La Corea del Sud ha deciso di eliminare le valute virtuali come forma di donazione. Il 5 maggio, Kyunghyang Shinmun ha riferito che il Ministero della Pubblica Amministrazione ha rivisto la "Legge sulle Donazioni", ma gli emendamenti non consentiranno la donazione di criptovalute. Invece di utilizzare criptovalute come Bitcoin , da luglio i sudcoreani dovranno affidarsi ad altre alternative appena approvate per contribuire ad enti di beneficenza, come buoni regalo dei grandi magazzini, azioni e punti fedeltà del gigante di internet Naver.

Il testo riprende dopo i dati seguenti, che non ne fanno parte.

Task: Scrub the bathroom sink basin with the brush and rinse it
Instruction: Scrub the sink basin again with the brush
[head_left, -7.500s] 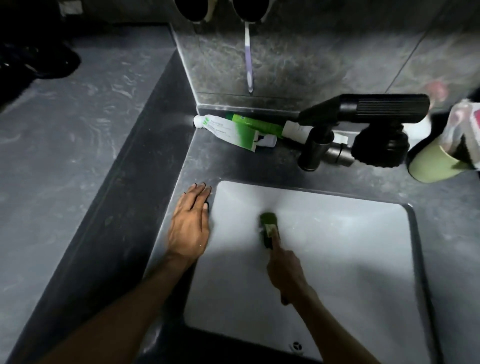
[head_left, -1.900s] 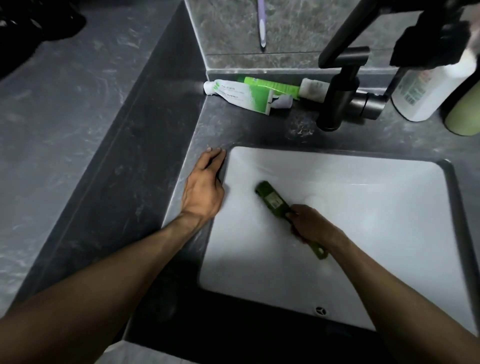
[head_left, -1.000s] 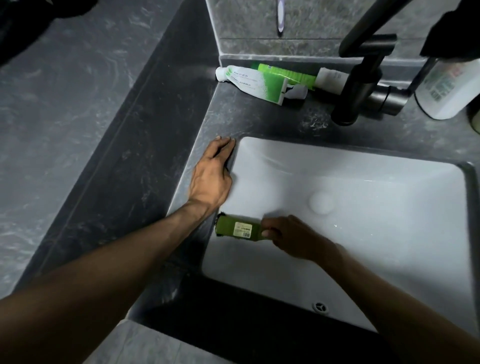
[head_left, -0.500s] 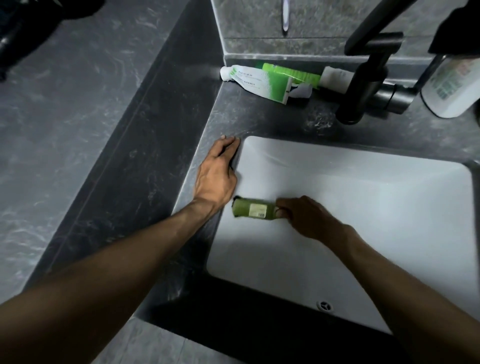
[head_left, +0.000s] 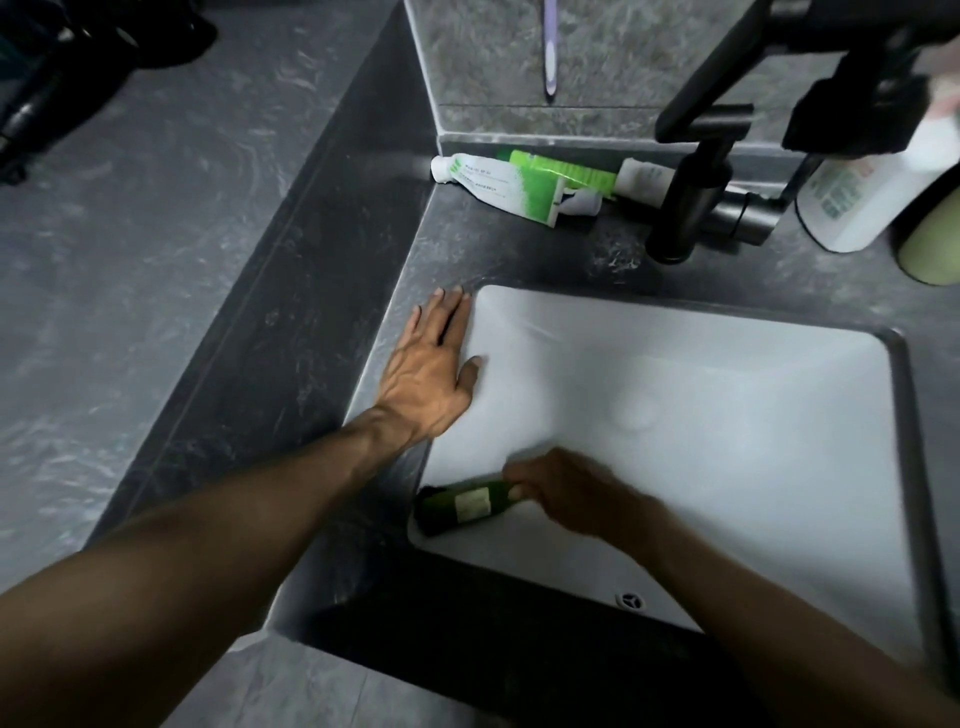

Questa mossa è stata presa nonostante la crescente popolarità delle criptovalute nel Paese. La legge, emanata nel 2006, era stata concepita per un mondo tecnologico piuttosto diverso, in cui non esistevano né smartphone né valute digitali. La nuova legge amplia i canali di donazione introducendo sistemi di risposta automatica, servizi postali e logistici in linea con i cambiamenti tecnologici che hanno portato a nuove possibilità di donazione.
Le donazioni globali in criptovalute raggiungono i 2 miliardi di dollari, esclusa la Corea del Sud
La legge sulle donazioni modificata in Corea del Sud è controversa perché non menziona le valute digitali, che stanno diventando sempre più popolari come mezzo di donazione in tutto il mondo. TheGivingBlock riporta inoltre che a gennaio 2024 sono state effettuate donazioni per un valore di oltre 2 miliardi di dollari a livello globale tramite criptovaluta. Tuttavia, con la nuova legge, questi fondi non saranno più accessibili alle organizzazioni benefiche sudcoreane.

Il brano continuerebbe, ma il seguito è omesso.